WORK REQUEST → Pull every line containing "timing" from the listing below.

RECORDS SHOWN →
********

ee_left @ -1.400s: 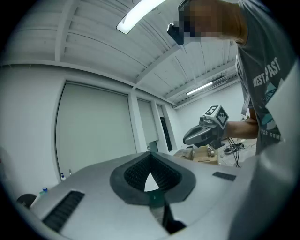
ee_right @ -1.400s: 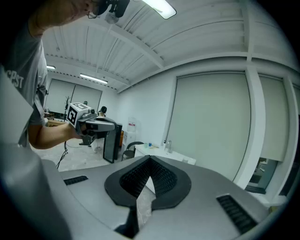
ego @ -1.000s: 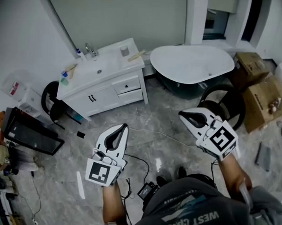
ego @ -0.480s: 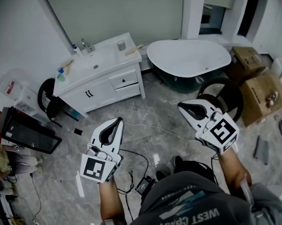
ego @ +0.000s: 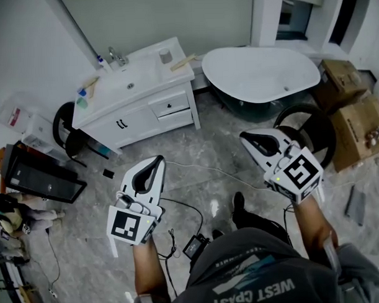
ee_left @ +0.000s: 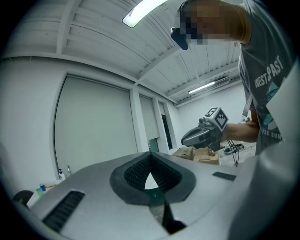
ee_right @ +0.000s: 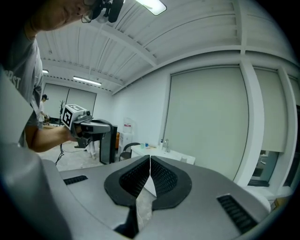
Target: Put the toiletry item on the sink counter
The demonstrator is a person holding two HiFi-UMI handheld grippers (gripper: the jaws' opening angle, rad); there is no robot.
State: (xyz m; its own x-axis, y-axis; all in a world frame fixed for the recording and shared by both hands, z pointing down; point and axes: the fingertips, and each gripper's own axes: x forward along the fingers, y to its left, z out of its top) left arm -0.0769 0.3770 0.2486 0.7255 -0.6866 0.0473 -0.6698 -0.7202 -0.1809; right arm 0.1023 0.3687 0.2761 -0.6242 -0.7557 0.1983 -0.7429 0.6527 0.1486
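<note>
Far beyond our left gripper (ego: 157, 161) and right gripper (ego: 244, 138), fingers closed empty, a bottle (ego: 83, 103) stands on the tabletop (ego: 152, 73).

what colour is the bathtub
The bathtub is white inside with a dark outer shell, clearest in the head view.

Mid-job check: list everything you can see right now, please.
sink counter: one, white, upper left by the wall
faucet: one, metal, counter's back edge
blue-capped bottle: one, white, beside the faucet
greenish bottle: one, counter's left end
cup: one, grey, counter's right end
bathtub: one, white, right of the counter
cardboard boxes: two, brown, far right
power adapter: one, black, floor by the person's feet
left gripper: one, white, fingers shut, empty
right gripper: one, white, fingers shut, empty
</note>
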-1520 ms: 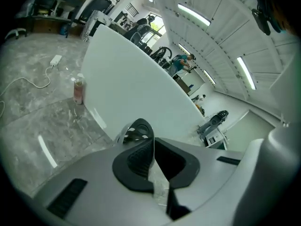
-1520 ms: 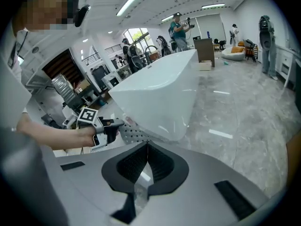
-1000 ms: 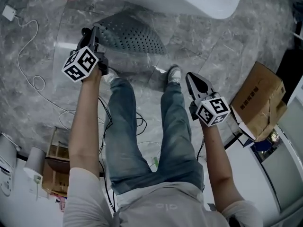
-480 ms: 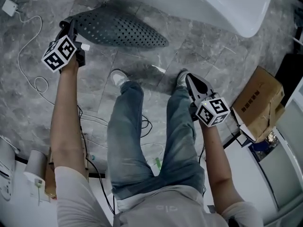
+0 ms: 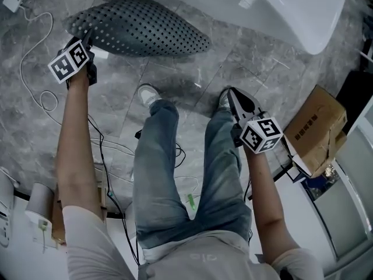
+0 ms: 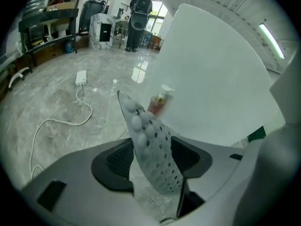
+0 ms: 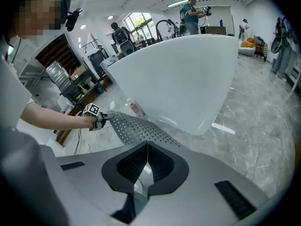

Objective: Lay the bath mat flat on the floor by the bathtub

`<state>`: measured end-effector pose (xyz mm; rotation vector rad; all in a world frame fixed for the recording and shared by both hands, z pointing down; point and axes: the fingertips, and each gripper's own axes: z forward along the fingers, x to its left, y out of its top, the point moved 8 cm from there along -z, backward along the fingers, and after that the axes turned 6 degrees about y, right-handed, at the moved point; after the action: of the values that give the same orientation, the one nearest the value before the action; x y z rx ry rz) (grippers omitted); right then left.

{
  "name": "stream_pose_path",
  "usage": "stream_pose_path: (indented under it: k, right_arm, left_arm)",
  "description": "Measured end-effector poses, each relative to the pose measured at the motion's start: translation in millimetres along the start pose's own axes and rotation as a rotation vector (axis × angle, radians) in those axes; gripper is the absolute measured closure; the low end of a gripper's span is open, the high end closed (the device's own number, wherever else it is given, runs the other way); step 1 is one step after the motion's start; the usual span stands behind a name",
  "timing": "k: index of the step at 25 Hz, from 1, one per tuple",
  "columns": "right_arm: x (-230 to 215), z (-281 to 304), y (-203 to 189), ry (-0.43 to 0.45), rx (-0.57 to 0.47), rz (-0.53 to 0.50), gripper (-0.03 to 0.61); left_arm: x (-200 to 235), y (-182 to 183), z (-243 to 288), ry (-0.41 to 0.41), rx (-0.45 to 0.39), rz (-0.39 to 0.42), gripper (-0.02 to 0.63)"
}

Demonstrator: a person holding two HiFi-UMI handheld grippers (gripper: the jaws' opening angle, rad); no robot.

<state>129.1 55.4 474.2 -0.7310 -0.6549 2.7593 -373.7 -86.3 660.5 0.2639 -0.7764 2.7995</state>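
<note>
left claw (image 6: pixel 151 160): released. its jaws have just been opening and stand apart, with the left end of the bath mat (image 5: pixel 140 27) passing edge-on between them; the pads do not appear to press on it. right claw (image 7: pixel 147 147): clenched, tips meeting, with no part of the mat between them. it hangs at the right of the head view, above the person's right shoe, apart from the mat.

the mat, grey and perforated, lies on the floor (image 5: pixel 116 104) in the upper left of the head view, just below the white bathtub (image 5: pixel 291 4). its long axis runs left to right across the frame, roughly along the tub's side. it is bowed rather than flat. in the right gripper view its far end rises off the floor toward the left claw.

governing relation: the left claw sits at the mat's left end. the mat's right end points toward the right claw, which lies lower right of that end. the left hand is thus the nearer. by judgement, placement is nearly complete, and what remains is for the raised left end to drop and the hump to settle.

also visible: a white cable (image 5: pixel 35 57) on the floor at left, and a cardboard box (image 5: pixel 317 127) at right.
</note>
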Motion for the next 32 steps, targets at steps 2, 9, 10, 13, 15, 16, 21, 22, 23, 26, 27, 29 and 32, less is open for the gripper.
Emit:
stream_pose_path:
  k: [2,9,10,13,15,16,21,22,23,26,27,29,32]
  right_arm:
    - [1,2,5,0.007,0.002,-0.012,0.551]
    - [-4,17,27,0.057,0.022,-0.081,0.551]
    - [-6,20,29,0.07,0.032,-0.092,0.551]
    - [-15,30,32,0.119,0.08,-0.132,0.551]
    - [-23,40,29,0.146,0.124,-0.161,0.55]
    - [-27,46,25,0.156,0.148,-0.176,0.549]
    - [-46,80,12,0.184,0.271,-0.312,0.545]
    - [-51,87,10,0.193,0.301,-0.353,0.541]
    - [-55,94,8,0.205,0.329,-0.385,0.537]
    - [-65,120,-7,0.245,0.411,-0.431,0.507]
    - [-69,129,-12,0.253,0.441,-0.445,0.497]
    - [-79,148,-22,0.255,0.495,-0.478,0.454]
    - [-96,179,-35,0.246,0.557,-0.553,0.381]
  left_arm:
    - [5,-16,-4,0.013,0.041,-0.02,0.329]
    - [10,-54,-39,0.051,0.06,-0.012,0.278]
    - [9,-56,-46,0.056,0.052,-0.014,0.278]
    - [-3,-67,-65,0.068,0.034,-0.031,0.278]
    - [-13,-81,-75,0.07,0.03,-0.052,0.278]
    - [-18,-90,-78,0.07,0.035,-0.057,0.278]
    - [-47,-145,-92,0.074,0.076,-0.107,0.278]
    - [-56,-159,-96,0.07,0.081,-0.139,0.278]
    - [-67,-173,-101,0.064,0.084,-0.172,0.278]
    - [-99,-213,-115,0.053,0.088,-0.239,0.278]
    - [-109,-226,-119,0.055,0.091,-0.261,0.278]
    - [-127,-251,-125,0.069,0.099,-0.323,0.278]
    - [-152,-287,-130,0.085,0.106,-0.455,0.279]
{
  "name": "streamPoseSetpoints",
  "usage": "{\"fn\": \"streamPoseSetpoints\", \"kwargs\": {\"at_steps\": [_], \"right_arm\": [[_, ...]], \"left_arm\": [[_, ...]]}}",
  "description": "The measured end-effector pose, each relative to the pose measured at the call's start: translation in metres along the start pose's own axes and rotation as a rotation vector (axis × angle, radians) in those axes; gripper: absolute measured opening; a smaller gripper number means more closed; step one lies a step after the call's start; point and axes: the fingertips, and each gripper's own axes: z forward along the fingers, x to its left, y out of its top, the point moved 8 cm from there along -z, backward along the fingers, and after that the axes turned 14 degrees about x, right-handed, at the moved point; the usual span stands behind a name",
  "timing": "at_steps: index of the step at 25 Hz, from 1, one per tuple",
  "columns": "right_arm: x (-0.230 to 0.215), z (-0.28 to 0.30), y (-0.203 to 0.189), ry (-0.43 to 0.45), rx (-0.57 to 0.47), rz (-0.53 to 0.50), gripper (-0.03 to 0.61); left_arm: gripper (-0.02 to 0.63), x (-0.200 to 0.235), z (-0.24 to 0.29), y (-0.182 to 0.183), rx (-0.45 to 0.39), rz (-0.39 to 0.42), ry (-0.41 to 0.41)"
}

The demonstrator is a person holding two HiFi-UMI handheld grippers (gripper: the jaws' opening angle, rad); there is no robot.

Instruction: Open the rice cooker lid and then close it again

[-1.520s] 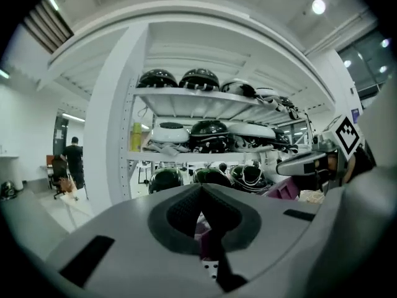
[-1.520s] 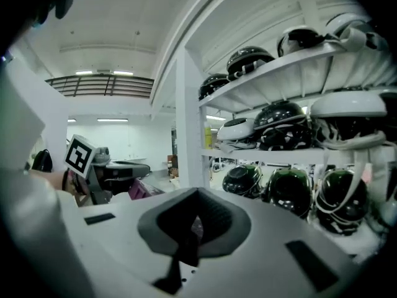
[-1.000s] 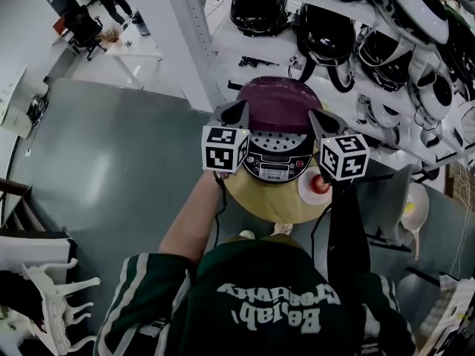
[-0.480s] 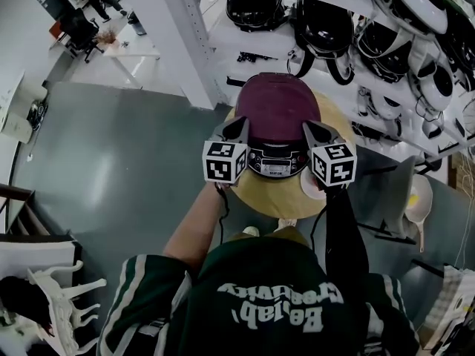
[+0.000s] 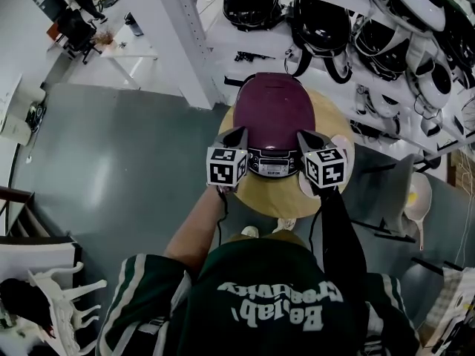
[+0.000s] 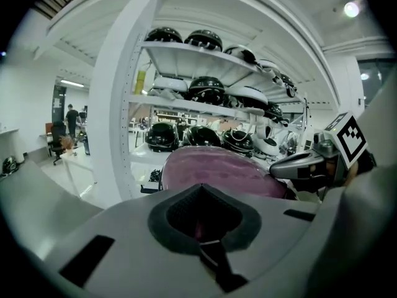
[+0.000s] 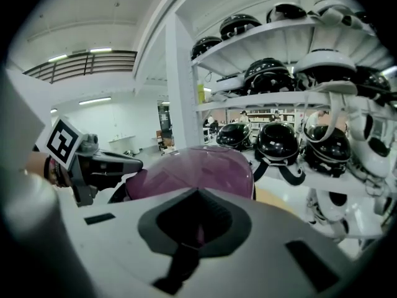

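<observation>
Sitting closed on the round wooden tabletop (image 5: 269, 197): one rice cooker (image 5: 273, 136), its purple lid (image 5: 274, 106) lying flat on the body and its control panel (image 5: 272, 163) facing the person.

Progress: the lid is showing no gap at its front edge, and nothing is touching it. Judging from this alone, either the opening is not yet begun or the whole open-and-close cycle is already done; the pictures are not settling which. If the former, both steps are waiting: lift the lid, then press it down again.

Left tongs (image 5: 237, 133): hovering at the cooker's front left corner, just beside the panel, tips pointing toward the lid. Jaws are lying together, gripping nothing; only a sliver of purple is showing through the gap between the pads.

Right tongs (image 5: 306, 136): hovering at the front right corner, mirroring the left pair, jaws likewise pressed together and carrying nothing.

Relation: the cooker is lying between and just beyond the two pairs of tongs, the lid rising ahead of both tips; contact is not evident in any view.

Background: shelves of helmets (image 5: 319, 24) are standing behind the tabletop.
</observation>
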Motion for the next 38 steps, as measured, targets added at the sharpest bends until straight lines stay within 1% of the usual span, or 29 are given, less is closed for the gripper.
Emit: {"fn": "streamPoseSetpoints", "kwargs": {"at_steps": [4, 8, 11, 14, 16, 19, 26, 31, 38], "right_arm": [[-0.0005, 0.0008, 0.0005, -0.007, -0.003, -0.007, 0.003], [0.0014, 0.0009, -0.0025, -0.021, -0.013, 0.008, 0.003], [0.0033, 0.0020, -0.0015, -0.044, 0.004, -0.045, 0.003], [0.0037, 0.0028, 0.0003, -0.050, 0.028, -0.073, 0.003], [0.0030, 0.0028, 0.0001, -0.044, 0.027, -0.067, 0.003], [0.0027, 0.0021, -0.0020, -0.035, 0.017, -0.050, 0.003], [0.0042, 0.0030, -0.0021, -0.046, 0.007, -0.041, 0.003], [0.0027, 0.0031, -0.0029, -0.048, 0.004, -0.025, 0.003], [0.0047, 0.0029, -0.0032, -0.053, -0.011, -0.007, 0.003]], "left_arm": [[0.000, -0.0003, 0.0015, 0.0000, -0.011, 0.006, 0.005], [0.000, -0.0011, 0.0012, -0.0038, -0.032, -0.012, 0.016], [0.000, -0.0011, 0.0019, -0.0047, -0.032, -0.012, 0.017], [0.000, -0.0016, 0.0030, -0.0047, -0.029, 0.027, 0.017], [0.000, -0.0013, 0.0034, -0.0049, -0.033, 0.029, 0.012], [0.000, -0.0002, 0.0026, -0.0061, -0.038, 0.003, -0.002], [0.000, 0.0033, 0.0030, -0.0074, -0.045, -0.032, -0.029], [0.000, 0.0006, 0.0041, -0.0079, -0.062, -0.003, -0.008], [0.000, 0.0022, 0.0028, -0.0084, -0.067, -0.001, -0.012]]}}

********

EXERCISE SOLUTION →
  "timing": "k: index of the step at 25 Hz, from 1, one per tuple",
  "timing": "at_steps: index of the step at 25 Hz, from 1, one per tuple",

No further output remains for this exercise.